For object (1), Chinese newspaper data, initially from Hong Kong, Taiwan and Singapore were collected regularly every four days. Subsequently, newspapers from Shanghai and Macau were added. The data came via the Internet, disks and email. Because different internal computer coding systems were used for the Chinese characters, the data had been regularized on the basis of traditional characters using a uniform format. These texts, unlike English, are printed uniquely without breaks for each word. They were initially segmented into words by computer. The results were subjected to human verification at least three times. The new words are then tagged according to preset criteria and added to the master dictionary for each target community.

For object (2), statistical analysis was performed on the different types of words and characters used in each community, before qualitative comparison was made across the different communities to study wideranging questions and issues. They included global characteristics such as the range of characters and words, and styles used in the different communities, and the content as represented by the words and their cultural and social significance. Additionally, the range and types of new words, indicating how new concepts were represented, and new grammatical features were studied, and their spread across the different speech communities was traced.
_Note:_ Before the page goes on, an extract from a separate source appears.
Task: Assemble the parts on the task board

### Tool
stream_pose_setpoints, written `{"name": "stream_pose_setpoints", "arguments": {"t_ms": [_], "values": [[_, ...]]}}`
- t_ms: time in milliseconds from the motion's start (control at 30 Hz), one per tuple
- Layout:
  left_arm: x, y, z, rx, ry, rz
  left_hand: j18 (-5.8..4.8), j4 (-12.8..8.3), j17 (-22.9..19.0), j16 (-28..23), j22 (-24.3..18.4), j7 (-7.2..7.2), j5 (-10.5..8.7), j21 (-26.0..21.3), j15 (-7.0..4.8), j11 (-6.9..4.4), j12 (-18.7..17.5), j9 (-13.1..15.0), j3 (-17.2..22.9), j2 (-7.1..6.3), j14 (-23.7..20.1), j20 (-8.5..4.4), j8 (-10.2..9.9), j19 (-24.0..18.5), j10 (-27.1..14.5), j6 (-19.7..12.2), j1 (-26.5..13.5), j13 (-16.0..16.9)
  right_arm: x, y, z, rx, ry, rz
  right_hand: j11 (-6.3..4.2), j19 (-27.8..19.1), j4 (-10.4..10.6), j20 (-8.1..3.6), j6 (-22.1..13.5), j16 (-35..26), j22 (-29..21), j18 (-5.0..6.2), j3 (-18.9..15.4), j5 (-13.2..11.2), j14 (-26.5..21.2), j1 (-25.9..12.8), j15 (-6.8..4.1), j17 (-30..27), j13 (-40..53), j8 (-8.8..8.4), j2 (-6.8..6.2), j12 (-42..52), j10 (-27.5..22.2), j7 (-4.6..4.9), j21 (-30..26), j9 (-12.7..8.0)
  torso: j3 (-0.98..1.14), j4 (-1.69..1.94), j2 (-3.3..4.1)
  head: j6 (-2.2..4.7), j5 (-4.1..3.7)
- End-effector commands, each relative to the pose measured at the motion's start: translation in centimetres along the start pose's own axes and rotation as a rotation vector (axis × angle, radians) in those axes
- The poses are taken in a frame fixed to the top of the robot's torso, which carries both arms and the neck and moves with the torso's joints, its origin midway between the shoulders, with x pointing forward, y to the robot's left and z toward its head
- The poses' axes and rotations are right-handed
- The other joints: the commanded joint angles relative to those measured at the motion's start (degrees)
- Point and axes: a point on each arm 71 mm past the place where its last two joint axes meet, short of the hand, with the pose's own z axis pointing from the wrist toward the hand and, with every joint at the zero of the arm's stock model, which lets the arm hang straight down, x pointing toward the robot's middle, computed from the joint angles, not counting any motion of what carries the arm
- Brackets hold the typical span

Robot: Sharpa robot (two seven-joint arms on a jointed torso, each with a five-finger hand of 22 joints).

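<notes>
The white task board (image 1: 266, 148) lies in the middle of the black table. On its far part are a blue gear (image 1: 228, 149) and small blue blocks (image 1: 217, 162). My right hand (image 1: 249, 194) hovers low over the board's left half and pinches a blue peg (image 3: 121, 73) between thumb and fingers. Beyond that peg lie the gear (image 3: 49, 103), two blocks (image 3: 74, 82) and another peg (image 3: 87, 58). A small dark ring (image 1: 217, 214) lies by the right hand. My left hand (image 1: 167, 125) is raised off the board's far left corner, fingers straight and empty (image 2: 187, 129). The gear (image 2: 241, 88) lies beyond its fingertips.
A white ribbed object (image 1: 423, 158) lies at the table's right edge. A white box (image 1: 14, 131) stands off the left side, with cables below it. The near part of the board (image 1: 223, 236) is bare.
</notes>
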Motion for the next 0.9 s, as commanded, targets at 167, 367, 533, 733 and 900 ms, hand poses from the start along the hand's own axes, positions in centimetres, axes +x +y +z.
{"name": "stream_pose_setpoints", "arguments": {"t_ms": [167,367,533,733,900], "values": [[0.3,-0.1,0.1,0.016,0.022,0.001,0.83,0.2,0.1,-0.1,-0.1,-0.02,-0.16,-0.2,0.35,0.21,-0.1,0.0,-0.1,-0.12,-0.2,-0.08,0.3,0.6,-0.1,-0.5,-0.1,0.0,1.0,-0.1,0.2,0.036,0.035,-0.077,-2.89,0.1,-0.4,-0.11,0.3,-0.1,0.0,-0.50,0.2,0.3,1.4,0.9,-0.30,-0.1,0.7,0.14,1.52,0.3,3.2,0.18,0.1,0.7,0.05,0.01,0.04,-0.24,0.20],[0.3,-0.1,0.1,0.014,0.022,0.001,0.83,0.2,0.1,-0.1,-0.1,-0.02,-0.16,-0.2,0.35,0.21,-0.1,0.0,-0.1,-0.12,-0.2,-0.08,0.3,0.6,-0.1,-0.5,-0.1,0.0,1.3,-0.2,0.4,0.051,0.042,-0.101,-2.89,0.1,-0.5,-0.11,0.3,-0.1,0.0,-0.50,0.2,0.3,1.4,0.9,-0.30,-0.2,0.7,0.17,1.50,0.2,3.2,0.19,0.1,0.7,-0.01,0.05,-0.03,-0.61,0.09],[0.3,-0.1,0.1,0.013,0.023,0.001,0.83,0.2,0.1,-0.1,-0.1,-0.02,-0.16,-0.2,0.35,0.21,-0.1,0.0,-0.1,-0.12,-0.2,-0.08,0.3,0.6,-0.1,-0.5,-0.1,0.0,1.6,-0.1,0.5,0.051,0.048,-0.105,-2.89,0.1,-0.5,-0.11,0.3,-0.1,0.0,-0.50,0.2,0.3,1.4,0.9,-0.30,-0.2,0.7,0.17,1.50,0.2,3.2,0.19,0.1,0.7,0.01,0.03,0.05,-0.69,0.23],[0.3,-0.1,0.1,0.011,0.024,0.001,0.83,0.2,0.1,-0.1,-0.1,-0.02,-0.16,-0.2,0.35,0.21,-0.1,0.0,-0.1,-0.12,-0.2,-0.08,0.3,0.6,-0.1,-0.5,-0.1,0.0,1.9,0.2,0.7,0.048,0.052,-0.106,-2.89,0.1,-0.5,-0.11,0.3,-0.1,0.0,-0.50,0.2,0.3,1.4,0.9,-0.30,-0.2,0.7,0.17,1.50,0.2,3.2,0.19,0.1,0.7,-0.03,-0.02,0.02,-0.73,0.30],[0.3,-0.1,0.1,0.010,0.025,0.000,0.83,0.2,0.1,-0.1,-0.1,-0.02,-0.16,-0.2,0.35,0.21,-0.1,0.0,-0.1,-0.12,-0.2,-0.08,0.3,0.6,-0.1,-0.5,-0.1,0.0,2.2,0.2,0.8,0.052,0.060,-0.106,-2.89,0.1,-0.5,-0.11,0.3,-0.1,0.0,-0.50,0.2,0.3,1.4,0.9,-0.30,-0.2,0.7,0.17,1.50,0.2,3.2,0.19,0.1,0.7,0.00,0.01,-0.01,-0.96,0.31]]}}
Other studies have begun on the distinctive cryphic language of news headlines. Some initial findings have been reported.

This unique synchronous database has been also compared with the one developed from Hong Kong court proceedings, where Cantonese has been increasingly used as an alternative to English. It is rather surprising to find that nearly 40% of the words used in a single case of court proceedings are not found in the overall list of 43000 words used in Hong Kong newspapers for an entire year(!) This reflects a vast gap between the language used by the Cantonese speakers in Hong Kong and the language they are expected to use in the context of written language, as found in newspapers. The social, cultural, and educational implications are being studied at LISRC, which is also soliciting further support to maintain and expand the unique and useful database.